Well I think we just went though one of those barriers on India. Some people have been saying kind of tirelessly and repeatedly (Stephen Roach, Brad, Me) that India is arriving: watch out. Now finally, Fortune has published an interview with Peter Drucker, which then showed up in an reduced version on Josh Marshalls Talking Points Memo (incidentally Josh seems to entirely miss the point, imagining that India is destined to enhance the US position rather than supplant the US as the global mega power) and then David goes on to post the story on Fistful. It even shows up here in India.

In general I am sympathetic to Drucker's argument. I do think India will be the new 'brainy' superpower, and that China will become the manufacturing hub, but not the global leader. Day-to-day contact with young bloggers in each of these two fascinating countries makes me even more convinced.

Druker, however, does seem to have an incredible amount of difficulty with detail.

Look at his arguments about Japan being the beneficiary of the US's discomfort, in fact they mainly stand to lose by a continuing dollar slide, as do many of the world's central banks including the ECB. Also a massive devaluation in the dollar, by making US debts worth a lot less, could be positive for the debt, although perhaps not so much so for the US standard of living.

In fact Drucker doesn't seem to understand much economics.

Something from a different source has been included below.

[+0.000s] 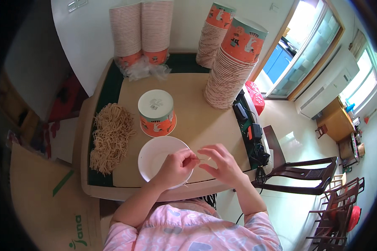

He is also rather weak on fact. The number of 150 million for competent English speakers is clearly ridiculous. No-one really seems to know for sure, but I deduce, somewhat haphazardly, that mother tongue English Indians may account for only between 5 and 10 millionfrom this page. (Josh Marshall again notes the discrepancy in Drucker but claims about 20 million English speakers with 150 million fluent speakers citing this page which at least has the merit of recognising that "exact figures do not exist". Not for nothing am I referring to India in my posts this week as an area of darkness!). Of course the point is that many many more understand English than those who could properly be considered mother tongue speakers, and many of those speak it well - though there are certainly not 150 million in that class - so if India moves up the value chain into things like biotech and software development, and away from all those wretched call centres - which could easily move out to Bangladesh, Pakistan etc as Indian costs rise - then speaking a clear version of the queens English may not be so important.

Drucker is also off target with his numbers for rural India, which are normally put at 700 million or around 70% of the population and possibly rising as the birth rate in the cities declines. He even gets it wrong on IITs: Bangalore is one of the places where there isn't an Indian Institute of Technology, although, there is an Indian Institute of Science there.

So when you look at it, it may be hard to find a single fact which you can corroborate here (including his information on education in China).

Having said all that, I still broadly agree with his point.